A write-off of more than a tenth of operating assets is not cause for celebration. On Thursday South 32, the mining group recently spun out of BHP Billiton, said it will take a write down of $1.7bn to reflect changes in the outlook for commodity prices. The company will also cut jobs and expenditure plans. The stock rallied 14 per cent, taking the rest of the sector with it; peers Rio Tinto and BHP jumped too.
There was more to the price moves than excitement at South 32’s display of rational behaviour. Overnight, New York Fed president Bill Dudley publicly fretted about tight financial conditions. Weak service sector data confirmed suspicions that the US economy remains vulnerable, and that further rate rises should be on hold. The dollar slumped nearly 2 per cent against a trade weighted basket of currencies, from recent levels near 13-year highs. The logic behind a commodity stock rally therefore might be that cheaper dollars make dollar-priced products less expensive. While true, this does not set up conditions for a recovery. Appetite for hard commodities cannot be stoked by cheap prices alone, and a weaker US risks compounding the China slowdown.
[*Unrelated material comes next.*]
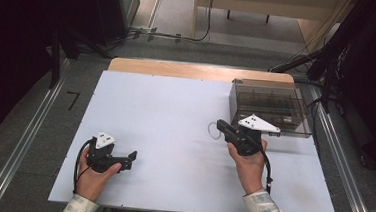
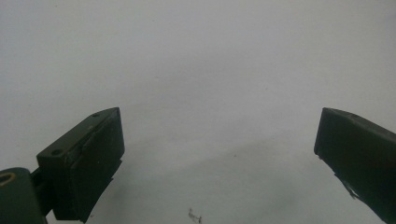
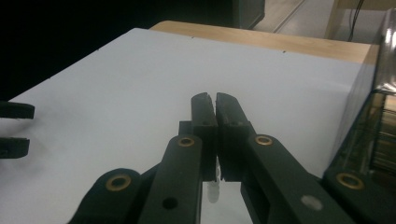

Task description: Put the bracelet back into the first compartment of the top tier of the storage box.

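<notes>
My right gripper [image 1: 220, 124] hovers over the right half of the white table [image 1: 165, 109], jaws pointing left and pressed together [image 3: 215, 97]. A thin pale ring [image 1: 213, 131] hangs at its tip. In the right gripper view a translucent bit of the ring [image 3: 213, 189] pokes out below the seam of the pads, so it looks pinched. My left gripper [image 1: 131, 160] rests low at the near left, pointing right. Its jaws stand wide apart [image 2: 219, 140] over bare table, with nothing between them, and they also appear at the left edge [image 3: 14, 127] of the right gripper view.
A smoky see-through box [image 1: 268, 107] stands at the back right, just behind my right hand, with its wall [image 3: 373, 135] close to the right jaw. A wooden strip [image 1: 198, 70] borders the table's far edge. Dark stands and cables [image 1: 324, 60] crowd the floor beyond.
</notes>
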The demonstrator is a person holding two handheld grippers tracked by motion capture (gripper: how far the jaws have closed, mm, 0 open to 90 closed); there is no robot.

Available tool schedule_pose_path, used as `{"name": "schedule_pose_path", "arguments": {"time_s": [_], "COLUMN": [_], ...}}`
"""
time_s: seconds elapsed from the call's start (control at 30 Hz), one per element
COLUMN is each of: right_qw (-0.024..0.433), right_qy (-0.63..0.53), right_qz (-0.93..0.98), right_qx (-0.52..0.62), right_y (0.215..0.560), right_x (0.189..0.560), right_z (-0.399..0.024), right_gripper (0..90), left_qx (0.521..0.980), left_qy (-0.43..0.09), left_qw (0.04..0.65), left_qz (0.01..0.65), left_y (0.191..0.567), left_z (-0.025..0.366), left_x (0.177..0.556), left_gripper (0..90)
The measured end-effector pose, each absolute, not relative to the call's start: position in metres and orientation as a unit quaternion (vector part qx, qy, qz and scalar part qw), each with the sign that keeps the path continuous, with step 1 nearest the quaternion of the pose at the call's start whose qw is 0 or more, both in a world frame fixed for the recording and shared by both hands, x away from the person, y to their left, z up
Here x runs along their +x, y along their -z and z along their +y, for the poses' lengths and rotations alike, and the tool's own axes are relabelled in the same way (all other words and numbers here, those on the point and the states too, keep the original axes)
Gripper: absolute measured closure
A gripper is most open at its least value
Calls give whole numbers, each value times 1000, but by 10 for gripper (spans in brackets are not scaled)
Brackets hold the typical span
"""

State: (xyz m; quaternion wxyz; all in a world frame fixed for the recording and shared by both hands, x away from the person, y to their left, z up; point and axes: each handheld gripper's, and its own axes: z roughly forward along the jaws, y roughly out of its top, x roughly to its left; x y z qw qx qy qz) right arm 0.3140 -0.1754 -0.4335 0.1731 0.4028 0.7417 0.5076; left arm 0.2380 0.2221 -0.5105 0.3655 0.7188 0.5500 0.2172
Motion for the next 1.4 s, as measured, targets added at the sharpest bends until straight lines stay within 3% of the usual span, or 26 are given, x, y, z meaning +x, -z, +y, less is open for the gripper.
{"name": "schedule_pose_path", "arguments": {"time_s": [1.4], "right_qw": [214], "right_qy": [-547], "right_qz": [668], "right_qx": [457], "right_y": [409], "right_x": [332], "right_z": [-240], "right_gripper": [848], "left_qx": [721], "left_qy": [-216], "left_qw": [364], "left_qz": [549], "left_y": [511], "left_z": [222], "left_x": [238], "left_gripper": [22]}}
There may be another reason for the rally, which had a whiff of panic about it. At the end of last week, the number of BHP and Rio shares sold short in the Australian market were near three years highs, data from the Australian Securities and Investments Commission and Bloomberg show. While small as a proportion of outstanding shares (less than 3 and 2 per cent for Rio and BHP, respectively), shorts in both amount to several days of trading, based on 30 day average volumes. South 32 shares are even more hated: its shorts are at the highest since listing and would require six days of trading to cover.